• **Work item**
Search the records for "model". Copy every line where it appears.

(Dataset items)
/---

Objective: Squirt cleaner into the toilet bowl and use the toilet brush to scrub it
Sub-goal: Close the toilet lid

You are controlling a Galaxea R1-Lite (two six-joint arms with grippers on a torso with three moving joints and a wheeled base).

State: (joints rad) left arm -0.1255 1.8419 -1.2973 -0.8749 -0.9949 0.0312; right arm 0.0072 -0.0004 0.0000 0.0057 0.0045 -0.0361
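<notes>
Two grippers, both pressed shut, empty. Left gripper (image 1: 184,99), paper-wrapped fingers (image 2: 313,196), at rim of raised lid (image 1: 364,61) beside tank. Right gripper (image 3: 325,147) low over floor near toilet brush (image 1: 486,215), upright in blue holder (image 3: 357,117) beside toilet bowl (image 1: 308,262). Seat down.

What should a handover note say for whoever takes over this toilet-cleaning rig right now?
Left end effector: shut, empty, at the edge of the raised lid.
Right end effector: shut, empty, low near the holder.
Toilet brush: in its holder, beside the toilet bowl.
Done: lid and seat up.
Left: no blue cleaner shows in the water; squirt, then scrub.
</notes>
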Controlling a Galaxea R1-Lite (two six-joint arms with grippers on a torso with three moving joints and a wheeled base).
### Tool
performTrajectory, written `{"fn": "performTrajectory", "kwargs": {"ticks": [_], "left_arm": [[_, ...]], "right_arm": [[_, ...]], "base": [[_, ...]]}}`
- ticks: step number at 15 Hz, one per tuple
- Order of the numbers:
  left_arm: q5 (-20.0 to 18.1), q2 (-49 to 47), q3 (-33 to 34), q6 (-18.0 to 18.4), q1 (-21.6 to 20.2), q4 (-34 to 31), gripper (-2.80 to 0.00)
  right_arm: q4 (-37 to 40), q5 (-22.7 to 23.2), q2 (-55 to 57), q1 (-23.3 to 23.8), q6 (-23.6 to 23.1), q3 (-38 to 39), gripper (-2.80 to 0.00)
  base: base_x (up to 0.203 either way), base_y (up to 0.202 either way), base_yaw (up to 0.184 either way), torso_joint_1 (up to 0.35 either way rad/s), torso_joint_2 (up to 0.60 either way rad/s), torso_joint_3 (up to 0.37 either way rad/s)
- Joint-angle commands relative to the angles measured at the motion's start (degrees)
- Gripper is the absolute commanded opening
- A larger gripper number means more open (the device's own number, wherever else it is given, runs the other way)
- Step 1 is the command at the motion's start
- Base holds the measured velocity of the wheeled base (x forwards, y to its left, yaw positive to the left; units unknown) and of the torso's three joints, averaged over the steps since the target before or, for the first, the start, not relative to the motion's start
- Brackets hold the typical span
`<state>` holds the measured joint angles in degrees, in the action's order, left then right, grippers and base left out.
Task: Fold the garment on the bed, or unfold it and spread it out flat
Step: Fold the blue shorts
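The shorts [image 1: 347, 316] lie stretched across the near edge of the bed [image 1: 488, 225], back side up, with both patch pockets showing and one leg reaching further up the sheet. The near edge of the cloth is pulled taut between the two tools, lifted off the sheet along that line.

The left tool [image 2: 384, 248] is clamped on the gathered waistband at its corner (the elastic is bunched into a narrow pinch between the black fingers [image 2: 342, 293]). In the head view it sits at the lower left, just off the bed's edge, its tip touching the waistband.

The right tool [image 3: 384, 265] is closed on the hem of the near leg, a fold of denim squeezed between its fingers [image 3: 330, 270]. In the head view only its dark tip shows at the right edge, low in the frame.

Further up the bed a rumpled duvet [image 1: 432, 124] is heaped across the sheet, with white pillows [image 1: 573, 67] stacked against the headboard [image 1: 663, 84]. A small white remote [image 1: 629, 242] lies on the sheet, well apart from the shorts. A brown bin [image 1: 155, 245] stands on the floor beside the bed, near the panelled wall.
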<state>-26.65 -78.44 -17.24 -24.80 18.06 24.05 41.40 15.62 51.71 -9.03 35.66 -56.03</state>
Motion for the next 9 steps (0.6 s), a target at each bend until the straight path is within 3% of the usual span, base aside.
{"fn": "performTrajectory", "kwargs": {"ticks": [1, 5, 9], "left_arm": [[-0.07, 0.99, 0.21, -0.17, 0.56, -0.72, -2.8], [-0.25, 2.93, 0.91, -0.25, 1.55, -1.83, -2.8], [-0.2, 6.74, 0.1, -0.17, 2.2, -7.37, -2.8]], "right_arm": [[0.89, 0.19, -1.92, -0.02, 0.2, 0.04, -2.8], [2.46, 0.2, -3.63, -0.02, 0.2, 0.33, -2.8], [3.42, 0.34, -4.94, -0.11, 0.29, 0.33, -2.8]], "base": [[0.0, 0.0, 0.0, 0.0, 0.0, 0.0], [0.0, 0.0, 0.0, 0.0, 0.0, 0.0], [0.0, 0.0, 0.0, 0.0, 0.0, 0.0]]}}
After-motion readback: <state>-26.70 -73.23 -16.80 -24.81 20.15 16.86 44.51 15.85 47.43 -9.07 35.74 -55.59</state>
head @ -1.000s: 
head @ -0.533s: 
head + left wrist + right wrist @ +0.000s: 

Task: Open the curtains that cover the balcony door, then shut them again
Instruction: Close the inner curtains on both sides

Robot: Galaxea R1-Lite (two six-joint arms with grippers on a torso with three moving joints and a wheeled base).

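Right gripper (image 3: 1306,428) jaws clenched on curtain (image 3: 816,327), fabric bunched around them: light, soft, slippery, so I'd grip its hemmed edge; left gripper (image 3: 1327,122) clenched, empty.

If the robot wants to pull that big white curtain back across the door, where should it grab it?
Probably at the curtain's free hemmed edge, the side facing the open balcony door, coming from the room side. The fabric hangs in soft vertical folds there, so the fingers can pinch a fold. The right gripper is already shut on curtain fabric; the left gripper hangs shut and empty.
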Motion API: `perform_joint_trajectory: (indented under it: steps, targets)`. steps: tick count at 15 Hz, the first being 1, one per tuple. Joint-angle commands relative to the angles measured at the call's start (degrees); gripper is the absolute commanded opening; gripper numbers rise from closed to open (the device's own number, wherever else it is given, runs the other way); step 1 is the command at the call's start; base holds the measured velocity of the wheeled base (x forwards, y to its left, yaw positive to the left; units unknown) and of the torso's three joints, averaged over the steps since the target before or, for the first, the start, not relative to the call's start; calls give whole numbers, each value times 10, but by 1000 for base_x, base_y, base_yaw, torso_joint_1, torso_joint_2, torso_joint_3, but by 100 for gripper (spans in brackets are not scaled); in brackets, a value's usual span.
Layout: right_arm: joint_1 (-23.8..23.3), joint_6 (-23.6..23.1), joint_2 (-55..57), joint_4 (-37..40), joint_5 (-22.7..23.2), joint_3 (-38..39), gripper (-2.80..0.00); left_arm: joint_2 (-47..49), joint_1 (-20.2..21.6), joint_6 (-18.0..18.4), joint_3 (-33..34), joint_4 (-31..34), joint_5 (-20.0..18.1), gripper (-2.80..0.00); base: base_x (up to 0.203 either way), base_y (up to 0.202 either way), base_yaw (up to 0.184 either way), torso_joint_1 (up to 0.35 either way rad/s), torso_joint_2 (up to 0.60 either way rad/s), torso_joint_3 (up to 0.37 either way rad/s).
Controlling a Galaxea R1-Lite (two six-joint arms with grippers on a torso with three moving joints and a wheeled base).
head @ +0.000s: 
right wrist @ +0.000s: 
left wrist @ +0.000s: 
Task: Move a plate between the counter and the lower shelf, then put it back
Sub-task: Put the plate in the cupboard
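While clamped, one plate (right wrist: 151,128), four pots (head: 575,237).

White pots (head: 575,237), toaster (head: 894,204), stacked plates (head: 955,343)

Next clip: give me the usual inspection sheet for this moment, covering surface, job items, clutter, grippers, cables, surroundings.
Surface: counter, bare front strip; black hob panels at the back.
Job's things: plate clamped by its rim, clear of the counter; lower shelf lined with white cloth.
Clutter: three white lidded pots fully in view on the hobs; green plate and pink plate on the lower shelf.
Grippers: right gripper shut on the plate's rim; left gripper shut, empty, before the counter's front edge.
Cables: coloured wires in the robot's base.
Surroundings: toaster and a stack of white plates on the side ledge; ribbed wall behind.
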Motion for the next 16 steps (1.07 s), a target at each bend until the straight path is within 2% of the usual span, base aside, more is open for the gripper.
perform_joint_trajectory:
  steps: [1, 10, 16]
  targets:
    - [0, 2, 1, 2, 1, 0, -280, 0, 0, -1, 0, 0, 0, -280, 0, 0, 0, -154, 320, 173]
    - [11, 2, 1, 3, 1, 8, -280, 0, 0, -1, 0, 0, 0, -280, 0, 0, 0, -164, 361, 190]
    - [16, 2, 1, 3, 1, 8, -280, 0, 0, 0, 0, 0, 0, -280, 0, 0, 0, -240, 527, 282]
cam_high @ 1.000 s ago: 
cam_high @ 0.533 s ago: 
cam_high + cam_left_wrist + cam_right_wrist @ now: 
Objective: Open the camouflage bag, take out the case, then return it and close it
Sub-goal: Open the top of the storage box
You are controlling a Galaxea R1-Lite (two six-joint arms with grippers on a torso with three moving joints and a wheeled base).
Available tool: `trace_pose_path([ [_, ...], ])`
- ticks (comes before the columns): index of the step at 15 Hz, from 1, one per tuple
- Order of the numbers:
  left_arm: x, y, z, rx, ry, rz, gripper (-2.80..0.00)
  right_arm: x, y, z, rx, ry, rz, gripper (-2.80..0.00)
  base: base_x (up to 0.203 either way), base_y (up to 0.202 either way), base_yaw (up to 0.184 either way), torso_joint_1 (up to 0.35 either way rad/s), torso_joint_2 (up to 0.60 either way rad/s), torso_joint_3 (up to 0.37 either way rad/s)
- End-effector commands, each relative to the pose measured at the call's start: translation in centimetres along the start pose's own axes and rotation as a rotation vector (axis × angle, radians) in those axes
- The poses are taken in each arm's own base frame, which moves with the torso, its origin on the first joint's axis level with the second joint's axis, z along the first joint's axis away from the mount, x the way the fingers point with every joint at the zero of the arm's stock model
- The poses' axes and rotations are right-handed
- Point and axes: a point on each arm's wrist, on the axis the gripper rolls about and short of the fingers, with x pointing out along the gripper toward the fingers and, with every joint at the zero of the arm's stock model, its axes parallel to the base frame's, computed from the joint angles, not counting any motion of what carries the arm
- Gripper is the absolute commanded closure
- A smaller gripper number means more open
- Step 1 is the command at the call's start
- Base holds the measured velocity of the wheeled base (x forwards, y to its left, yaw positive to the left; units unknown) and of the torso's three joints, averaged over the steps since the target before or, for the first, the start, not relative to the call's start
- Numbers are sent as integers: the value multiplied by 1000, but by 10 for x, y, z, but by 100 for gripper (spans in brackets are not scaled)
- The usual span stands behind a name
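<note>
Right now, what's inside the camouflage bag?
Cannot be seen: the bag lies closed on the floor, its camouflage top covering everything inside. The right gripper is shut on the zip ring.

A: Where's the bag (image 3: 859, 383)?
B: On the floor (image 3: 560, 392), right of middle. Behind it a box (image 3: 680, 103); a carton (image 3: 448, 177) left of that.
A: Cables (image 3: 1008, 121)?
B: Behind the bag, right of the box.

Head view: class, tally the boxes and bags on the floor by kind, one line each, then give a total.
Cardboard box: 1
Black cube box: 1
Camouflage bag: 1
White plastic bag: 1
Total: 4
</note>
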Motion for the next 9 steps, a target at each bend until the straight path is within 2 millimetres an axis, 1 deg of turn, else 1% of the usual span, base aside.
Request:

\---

• **Solved problem**
- The poses are taken in each arm's own base frame, which moves with the torso, its origin on the first joint's axis level with the second joint's axis, z along the first joint's axis away from the mount, x the way the fingers point with every joint at the zero of the arm's stock model
- Point and axes: a point on each arm's wrist, on the axis the gripper rolls about and short of the fingers, with x pointing out along the gripper toward the fingers and, with every joint at the zero of the arm's stock model, its axes parallel to the base frame's, computed from the joint angles, not counting any motion of what carries the arm

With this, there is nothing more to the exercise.